DESCRIPTION OF THE TASK:
Give again exactly the lines that run from the start of the records to the line holding "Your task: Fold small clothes", both ends counted. Do not include the pictures.

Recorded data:

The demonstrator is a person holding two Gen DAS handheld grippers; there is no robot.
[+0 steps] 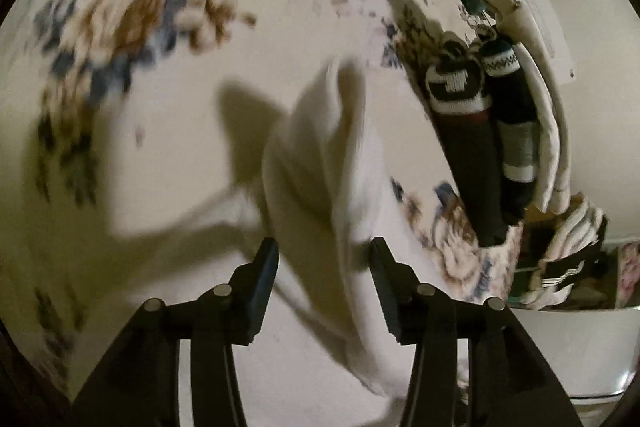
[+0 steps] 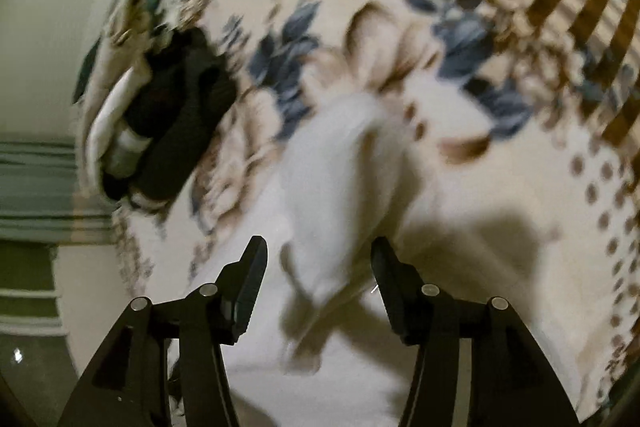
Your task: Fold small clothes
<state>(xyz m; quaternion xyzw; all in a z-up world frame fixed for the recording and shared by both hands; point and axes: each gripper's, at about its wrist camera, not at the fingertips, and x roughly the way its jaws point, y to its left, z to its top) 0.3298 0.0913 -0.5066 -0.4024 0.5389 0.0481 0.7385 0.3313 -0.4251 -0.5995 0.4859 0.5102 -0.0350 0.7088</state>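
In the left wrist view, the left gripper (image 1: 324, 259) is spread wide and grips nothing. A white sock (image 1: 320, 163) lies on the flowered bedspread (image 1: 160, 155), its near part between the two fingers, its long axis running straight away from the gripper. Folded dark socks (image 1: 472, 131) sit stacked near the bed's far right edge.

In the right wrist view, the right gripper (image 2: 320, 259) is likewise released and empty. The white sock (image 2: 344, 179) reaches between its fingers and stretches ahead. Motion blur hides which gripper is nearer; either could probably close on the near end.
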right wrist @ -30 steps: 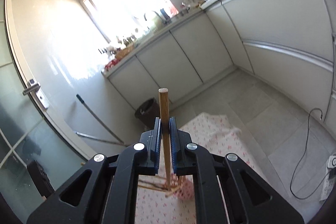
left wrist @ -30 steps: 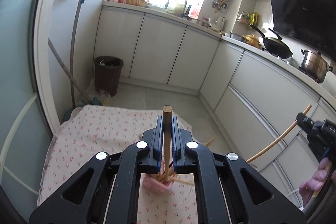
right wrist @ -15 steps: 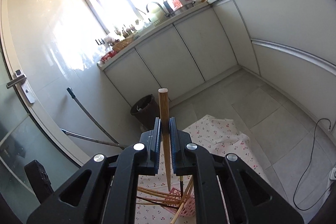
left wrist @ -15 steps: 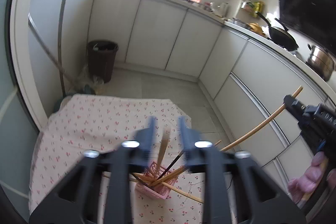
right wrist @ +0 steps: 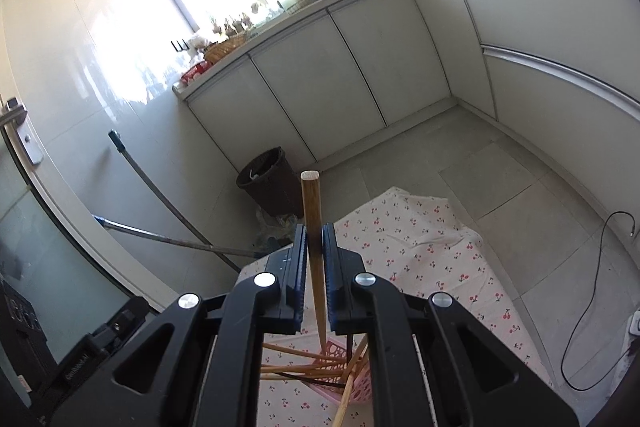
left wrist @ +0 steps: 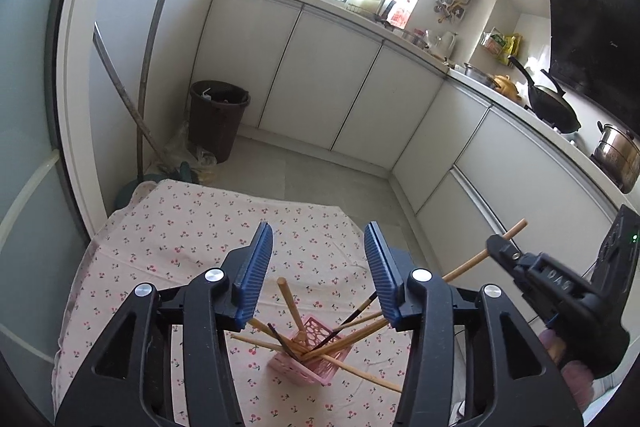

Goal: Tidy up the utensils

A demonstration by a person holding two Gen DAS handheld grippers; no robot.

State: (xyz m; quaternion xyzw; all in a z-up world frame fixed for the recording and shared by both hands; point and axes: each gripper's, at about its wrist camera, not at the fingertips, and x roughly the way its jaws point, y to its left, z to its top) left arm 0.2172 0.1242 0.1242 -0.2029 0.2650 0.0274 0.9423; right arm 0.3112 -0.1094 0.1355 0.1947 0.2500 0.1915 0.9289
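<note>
A pink lattice basket (left wrist: 308, 359) (right wrist: 360, 383) lies on the cherry-print tablecloth (left wrist: 180, 235) with several chopsticks sticking out at angles. My left gripper (left wrist: 318, 267) hovers above it. Its jaws are opening with nothing between the pads; one wooden chopstick (left wrist: 289, 301) stands free in the basket below. My right gripper (right wrist: 315, 247) holds another wooden chopstick (right wrist: 311, 211) upright, its tip reaching down to the basket's rim. Its jaws are just starting to open, and the stick still sits between the pads. The left wrist view shows that right gripper (left wrist: 504, 251) coming in from the right.
A dark waste bin (left wrist: 218, 115) (right wrist: 266, 183) and mop handles (left wrist: 156, 47) stand past the table's far edge. White cabinets (left wrist: 332, 79) line the back and right, with pots (left wrist: 616, 155) on the counter. A black cable (right wrist: 592, 267) lies on the floor tiles.
My left gripper let go of its chopstick, which now stands in the basket, and its jaws spread wide. My right gripper carried its chopstick down over the basket.
</note>
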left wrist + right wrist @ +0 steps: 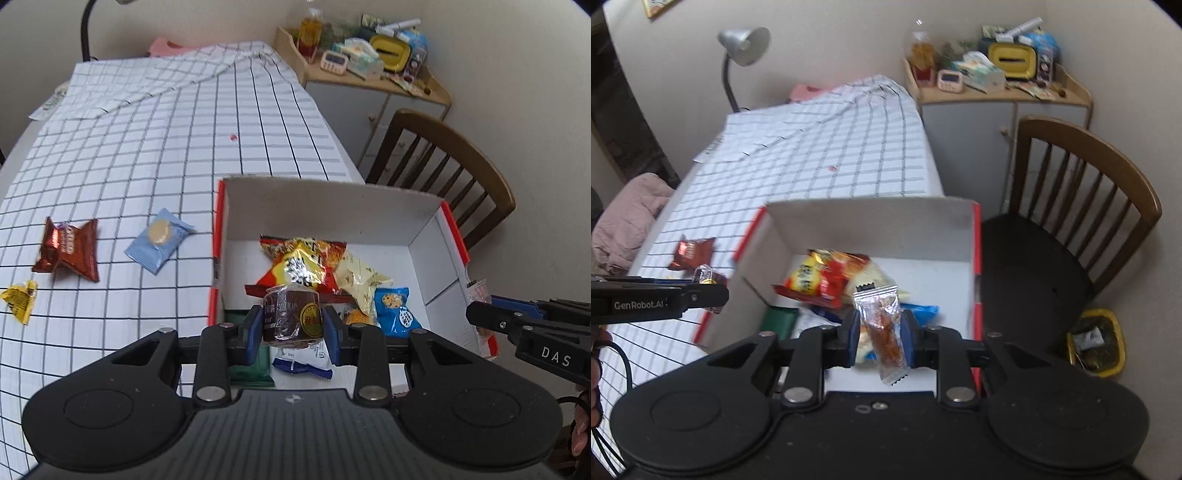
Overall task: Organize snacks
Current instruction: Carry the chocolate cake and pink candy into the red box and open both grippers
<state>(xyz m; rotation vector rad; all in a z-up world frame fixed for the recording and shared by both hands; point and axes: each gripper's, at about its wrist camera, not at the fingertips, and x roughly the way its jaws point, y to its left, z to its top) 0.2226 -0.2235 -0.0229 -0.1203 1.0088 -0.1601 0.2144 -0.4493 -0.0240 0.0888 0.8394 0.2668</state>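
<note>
A white box with red edges (332,203) stands at the table's right edge and holds several snack packets. My left gripper (292,325) is shut on a brown round cake in clear wrap (291,317), held over the box. My right gripper (880,332) is shut on a clear packet of reddish snack (884,328), also over the box (871,218). In the left wrist view the right gripper (480,314) shows at the box's right wall. On the cloth lie a brown packet (68,249), a light blue packet (159,235) and a small yellow packet (20,301).
The table has a white checked cloth (155,147). A wooden chair (1082,206) stands right of the box. A cabinet with clutter (997,85) is behind it. A desk lamp (742,48) stands at the far end. A yellow bin (1097,343) is on the floor.
</note>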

ANSWER:
The demonstrator is a person holding two Gen DAS handheld grippers; there is no robot.
[+0 steps] 
[+0 steps] 
Your task: Fold small clothes

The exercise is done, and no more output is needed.